Mind Your Mental Health - Adults
Limited contact, restrictions on recreational activities, worrying about falling ill and infecting others and feelings of uncertainty about the future are just a few of the challenges we must contend with during this difficult time.
We’ve put together a few tips and support options you might find useful:
Use reliable sources of information
The amount of information about the coronavirus may exacerbate feelings of uncertainty, so try to limit your exposure to the news to just once or twice a day, and make sure you use reliable sources of information, such as www.infektionsschutz.de (German only, with some multilingual resources), the Robert Koch Institute.
For more information on dealing with stress and uncertainty brought on by the coronavirus pandemic, we recommend this resource.
Keep in touch
Keep in touch with family, friends and even work colleagues
by phone or video chat, or even simply by sending a text message. Talking with others can help you manage your own thoughts and feelings and helps combat feelings of loneliness.
Adjust your plans for the future
The pandemic continues to throw our lives into turmoil, keeping us from carrying out any number of plans we might have had. Feelings of disappointment and frustration are completely understandable. Try to bear in mind that this is ultimately a temporary situation. Start making plans for after the coronavirus pandemic, that way you can start looking forward to something.
Trust in your strengths
Courage and confidence are important, even in difficult circumstances. Look back on difficult situations you’ve managed to overcome in the past. Trust in your strengths, and trust that the situation will change for the better. After all, the coronavirus pandemic won’t last forever.
Tackle money worries
Many people are being affected by reduced working hours, or are simply worried about making ends meet. Loss of income is often a major source of worry.
Information on the current economic situation and the support options available are available on the German Federal Ministry for Economic Affairs website. The German government has also provided a great deal of other information – for businesses and self-employed people as well as for employees. Please note that the information specific to economic support during the pandemic is only available in German.
Try to organise regular meet-ups with friends and family members. Even though it may sometimes be difficult or impossible to meet in person, you can arrange a video chat to enjoy a cup of tea or coffee together, organise a games night, or start a joint project, like reading and discussing a book together.
Young people in particular will be craving contact with their friends. They will be missing spontaneous get-togethers with friends, regularly spending time together at work or in school, crazy nights out, attending concerts, festivals and other events.

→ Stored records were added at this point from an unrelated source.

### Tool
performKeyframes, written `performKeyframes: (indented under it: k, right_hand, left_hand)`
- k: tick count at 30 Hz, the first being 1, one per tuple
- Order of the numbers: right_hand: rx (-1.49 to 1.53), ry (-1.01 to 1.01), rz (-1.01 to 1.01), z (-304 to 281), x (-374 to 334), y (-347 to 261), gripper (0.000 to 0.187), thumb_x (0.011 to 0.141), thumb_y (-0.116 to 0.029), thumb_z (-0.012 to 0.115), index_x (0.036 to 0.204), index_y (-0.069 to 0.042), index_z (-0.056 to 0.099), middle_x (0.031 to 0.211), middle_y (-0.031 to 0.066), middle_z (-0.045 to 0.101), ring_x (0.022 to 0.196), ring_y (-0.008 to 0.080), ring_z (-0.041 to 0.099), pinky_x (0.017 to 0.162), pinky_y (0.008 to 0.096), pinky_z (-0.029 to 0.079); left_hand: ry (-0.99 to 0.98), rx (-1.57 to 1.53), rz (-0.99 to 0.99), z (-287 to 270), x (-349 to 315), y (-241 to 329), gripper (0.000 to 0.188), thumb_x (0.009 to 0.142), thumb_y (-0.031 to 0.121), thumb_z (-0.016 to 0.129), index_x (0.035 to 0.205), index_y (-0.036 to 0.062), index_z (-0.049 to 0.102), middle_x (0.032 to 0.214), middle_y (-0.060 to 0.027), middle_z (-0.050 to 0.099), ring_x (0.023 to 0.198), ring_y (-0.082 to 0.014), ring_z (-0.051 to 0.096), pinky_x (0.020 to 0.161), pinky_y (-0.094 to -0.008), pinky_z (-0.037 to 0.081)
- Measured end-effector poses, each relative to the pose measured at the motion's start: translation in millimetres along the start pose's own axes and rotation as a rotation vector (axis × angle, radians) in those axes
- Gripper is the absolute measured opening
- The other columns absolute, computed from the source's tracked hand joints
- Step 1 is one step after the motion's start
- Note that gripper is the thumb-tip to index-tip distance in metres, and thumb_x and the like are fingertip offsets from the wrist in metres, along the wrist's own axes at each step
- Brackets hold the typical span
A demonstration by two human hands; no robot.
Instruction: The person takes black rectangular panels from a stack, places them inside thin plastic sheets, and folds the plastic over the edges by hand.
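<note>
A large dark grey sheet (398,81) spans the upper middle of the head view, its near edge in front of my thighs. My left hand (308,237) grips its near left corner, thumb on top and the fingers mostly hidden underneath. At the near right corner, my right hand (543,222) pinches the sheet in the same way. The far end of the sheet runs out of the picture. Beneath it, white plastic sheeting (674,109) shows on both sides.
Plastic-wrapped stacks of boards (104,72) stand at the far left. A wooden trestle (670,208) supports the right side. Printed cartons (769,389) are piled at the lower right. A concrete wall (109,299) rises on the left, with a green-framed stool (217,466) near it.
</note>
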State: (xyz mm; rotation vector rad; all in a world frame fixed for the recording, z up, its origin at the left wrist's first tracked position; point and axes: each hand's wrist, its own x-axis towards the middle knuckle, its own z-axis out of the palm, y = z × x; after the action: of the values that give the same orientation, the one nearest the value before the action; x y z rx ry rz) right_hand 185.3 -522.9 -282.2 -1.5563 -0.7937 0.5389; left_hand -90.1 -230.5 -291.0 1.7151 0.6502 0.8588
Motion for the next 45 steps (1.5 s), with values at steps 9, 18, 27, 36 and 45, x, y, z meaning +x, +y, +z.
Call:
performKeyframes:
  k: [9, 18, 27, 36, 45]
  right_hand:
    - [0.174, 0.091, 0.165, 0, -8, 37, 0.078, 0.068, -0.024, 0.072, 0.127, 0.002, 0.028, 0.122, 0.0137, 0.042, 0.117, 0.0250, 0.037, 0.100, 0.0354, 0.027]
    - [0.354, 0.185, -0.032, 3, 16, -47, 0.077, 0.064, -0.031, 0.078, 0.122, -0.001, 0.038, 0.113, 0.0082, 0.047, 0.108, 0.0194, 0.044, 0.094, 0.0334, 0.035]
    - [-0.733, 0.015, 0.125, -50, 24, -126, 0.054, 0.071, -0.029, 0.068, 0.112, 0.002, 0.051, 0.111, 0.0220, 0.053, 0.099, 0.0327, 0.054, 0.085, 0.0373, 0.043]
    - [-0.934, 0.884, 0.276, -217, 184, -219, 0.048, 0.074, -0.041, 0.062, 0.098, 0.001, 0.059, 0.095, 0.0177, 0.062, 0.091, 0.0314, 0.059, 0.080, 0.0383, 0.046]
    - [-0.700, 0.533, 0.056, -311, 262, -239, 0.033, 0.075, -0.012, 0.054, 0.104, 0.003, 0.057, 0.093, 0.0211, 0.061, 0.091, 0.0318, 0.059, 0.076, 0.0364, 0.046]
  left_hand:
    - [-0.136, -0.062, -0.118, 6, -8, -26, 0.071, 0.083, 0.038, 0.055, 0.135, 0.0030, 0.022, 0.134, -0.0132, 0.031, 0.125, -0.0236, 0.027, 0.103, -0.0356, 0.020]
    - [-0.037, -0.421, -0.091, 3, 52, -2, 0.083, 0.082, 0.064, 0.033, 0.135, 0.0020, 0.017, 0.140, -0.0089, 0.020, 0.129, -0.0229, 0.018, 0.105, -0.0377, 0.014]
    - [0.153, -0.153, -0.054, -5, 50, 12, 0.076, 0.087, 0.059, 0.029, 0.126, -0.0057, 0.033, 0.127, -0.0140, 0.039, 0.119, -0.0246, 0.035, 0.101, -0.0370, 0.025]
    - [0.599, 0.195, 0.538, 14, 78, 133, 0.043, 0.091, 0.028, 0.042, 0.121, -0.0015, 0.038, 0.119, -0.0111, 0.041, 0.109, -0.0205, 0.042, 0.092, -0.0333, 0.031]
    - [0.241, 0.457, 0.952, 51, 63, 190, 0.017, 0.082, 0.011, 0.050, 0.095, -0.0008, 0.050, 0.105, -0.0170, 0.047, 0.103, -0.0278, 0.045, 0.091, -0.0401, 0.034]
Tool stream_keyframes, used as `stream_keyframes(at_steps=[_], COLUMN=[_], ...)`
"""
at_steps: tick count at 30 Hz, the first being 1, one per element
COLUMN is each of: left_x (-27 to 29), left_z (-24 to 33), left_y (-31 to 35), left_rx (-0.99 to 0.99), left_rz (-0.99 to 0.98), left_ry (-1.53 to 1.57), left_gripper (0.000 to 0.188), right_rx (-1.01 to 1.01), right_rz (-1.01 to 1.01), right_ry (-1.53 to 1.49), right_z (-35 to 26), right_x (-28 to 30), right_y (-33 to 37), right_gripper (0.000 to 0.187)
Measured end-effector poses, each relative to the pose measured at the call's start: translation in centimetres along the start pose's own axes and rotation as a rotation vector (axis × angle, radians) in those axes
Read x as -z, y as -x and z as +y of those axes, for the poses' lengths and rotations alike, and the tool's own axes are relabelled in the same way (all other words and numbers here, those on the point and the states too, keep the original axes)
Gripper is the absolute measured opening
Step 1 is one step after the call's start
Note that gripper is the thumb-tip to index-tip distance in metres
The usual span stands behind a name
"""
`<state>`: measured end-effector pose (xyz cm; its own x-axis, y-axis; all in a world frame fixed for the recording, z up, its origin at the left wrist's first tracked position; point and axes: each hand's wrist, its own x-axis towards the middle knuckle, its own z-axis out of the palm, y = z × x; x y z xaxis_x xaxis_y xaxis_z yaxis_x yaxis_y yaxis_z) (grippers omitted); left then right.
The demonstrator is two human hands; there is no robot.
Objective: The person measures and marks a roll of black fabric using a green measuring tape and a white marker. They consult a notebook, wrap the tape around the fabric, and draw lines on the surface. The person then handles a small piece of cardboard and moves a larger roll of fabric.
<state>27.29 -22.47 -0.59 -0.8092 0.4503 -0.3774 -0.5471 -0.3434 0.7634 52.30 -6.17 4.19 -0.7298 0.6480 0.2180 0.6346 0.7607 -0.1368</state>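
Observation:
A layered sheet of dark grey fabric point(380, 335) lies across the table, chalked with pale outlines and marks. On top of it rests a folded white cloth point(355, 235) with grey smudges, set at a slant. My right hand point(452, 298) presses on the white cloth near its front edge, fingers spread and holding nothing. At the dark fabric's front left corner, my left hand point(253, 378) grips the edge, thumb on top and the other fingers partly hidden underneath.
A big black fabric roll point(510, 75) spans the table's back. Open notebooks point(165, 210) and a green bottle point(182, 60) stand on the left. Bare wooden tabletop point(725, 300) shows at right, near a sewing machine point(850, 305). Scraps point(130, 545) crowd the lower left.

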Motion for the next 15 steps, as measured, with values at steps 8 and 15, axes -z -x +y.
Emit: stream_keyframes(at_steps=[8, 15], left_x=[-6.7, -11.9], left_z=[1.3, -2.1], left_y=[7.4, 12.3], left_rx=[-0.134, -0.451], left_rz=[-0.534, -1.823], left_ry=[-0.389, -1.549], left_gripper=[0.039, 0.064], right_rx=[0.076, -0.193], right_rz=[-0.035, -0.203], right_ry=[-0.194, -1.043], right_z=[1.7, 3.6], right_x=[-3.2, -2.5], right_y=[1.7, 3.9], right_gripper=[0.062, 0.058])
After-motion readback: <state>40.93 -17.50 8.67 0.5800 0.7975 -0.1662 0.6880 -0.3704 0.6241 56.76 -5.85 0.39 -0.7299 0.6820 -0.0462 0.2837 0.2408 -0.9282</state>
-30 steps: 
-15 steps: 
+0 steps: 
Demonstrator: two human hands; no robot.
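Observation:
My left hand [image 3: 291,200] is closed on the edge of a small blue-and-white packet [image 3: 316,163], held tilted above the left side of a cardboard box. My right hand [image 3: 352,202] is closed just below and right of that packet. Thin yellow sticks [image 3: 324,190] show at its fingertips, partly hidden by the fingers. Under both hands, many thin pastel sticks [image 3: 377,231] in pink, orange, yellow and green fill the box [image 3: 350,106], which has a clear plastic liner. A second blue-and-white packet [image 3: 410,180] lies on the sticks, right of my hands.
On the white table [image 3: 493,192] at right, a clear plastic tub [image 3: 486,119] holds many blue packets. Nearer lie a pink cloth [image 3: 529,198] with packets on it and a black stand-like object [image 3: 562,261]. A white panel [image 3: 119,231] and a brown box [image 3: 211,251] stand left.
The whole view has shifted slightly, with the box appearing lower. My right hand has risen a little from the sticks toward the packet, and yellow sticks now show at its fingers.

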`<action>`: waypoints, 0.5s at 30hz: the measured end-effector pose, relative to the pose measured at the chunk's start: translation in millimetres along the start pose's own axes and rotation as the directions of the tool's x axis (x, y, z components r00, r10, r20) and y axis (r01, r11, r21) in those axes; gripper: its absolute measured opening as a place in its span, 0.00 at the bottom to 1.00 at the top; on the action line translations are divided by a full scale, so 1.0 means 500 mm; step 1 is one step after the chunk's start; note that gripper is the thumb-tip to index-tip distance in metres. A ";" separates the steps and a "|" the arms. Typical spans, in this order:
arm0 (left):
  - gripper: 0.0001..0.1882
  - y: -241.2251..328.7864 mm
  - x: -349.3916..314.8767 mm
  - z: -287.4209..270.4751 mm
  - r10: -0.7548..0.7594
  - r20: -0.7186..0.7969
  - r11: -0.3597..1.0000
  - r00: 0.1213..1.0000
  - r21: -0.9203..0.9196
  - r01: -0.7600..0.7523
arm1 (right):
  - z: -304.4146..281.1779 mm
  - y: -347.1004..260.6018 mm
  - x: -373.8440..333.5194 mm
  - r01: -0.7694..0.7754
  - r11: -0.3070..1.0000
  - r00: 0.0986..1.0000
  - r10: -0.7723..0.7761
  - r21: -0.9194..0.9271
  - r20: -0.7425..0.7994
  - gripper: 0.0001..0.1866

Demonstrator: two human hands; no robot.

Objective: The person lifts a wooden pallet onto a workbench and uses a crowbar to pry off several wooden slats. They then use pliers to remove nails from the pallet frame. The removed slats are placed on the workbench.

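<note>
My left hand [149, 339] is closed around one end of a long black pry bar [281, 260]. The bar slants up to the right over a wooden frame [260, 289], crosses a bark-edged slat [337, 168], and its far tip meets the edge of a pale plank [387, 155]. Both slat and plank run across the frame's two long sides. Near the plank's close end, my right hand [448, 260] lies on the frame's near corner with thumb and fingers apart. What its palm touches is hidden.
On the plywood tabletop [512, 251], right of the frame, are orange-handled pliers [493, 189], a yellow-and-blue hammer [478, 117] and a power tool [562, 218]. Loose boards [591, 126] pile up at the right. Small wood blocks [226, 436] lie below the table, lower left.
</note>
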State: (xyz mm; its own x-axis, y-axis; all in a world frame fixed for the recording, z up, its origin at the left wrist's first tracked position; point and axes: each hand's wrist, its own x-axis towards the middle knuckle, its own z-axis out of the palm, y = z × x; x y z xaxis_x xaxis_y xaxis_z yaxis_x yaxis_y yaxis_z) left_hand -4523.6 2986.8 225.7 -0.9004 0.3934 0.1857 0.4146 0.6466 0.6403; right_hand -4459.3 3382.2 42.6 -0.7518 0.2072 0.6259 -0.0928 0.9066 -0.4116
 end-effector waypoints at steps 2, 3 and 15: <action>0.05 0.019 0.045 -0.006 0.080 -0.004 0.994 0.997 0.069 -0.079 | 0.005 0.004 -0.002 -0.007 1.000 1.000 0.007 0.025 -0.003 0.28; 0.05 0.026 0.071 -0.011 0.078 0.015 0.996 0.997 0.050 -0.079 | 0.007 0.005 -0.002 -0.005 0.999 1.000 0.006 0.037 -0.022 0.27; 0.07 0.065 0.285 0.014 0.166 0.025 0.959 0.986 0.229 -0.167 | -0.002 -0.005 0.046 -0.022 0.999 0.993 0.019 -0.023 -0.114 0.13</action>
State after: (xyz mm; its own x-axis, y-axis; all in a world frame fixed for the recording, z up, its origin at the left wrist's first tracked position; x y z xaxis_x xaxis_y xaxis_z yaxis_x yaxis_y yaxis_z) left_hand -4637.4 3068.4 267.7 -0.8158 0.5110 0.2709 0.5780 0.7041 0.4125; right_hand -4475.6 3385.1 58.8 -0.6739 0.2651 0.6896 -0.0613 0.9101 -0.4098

Do something to bring a smile to someone’s face. You could bake something and drop it round to them, or put together a few photos of memories you’ve shared. Small acts of kindness like this can go a long way to helping people feel like we’re all in this together.
Tips for getting through a quarantine
Having to self-isolate at home is a challenging new situation for those of us facing quarantine. It’s helpful to structure your day and keep to a schedule, fill your time with enjoyable projects and keep in contact with others during this time.
More useful tips are available here:
Overcome challenges as a couple
Many couples may be finding the coronavirus pandemic a challenge for their relationship. Working from home means some couples may be spending all of their time together. This can be difficult when it’s still not an option to meet up with others in person or enjoy your usual recreational activities as you normally would. You may also be handling the situation differently.
Occasional disagreements are normal. Information on handling conflict constructively is available on the German Society for Psychology (DGP) website (German only).
Try to take time away both for yourself and for both of you as a couple. If you are working from home, try to separate your work life from your private life as much as possible (both in terms of where you work in your house and your schedule). Be sure to stay in touch with others so you can enjoy a bit of conversation and to counteract feelings of loneliness.
Support others suffering severe mental stress
Coping with the coronavirus pandemic can be particularly challenging for people under a lot of mental stress or who already suffer from pre-existing mental health conditions. Some of what might usually be considered the most important coping strategies may not be very straightforward or even possible right now. It’s understandable then when friends and relatives are sometimes worried and want to help. Here are a few tips for how to help:
Ask how you can help. Sometimes just holding space and providing company and lending a sympathetic ear are all it takes.
Make sure they know about the various support services available:
Telefonseelsorge (available in German only): 0800 111 0 111
The German Federal Centre for Health Education’s (BZgA) telephone counselling service: 0800 23 22 783
If you’re not sure whether or how you should help, you can use the German Federal Association of Families of People with Mental Illness’s (BApK) SeeleFon service for counselling by email or telephone: +49 (0)228 71 00 24 24
If you believe the mental state of someone close to you is critically deteriorating, you should seek professional help. Visit https://www.psychenet.de/de/hilfe-finden/schnelle-hilfe.html (German only) for crisis helpline information. Visit https://www.psychenet.de/en/ to find healthcare information on common mental illnesses, decision-making tools and self-tests. The Bundespsychotherapeutenkammer (German Federal Association of Psychotherapists) website (German only) also has information for those suffering with mental illness during the coronavirus pandemic.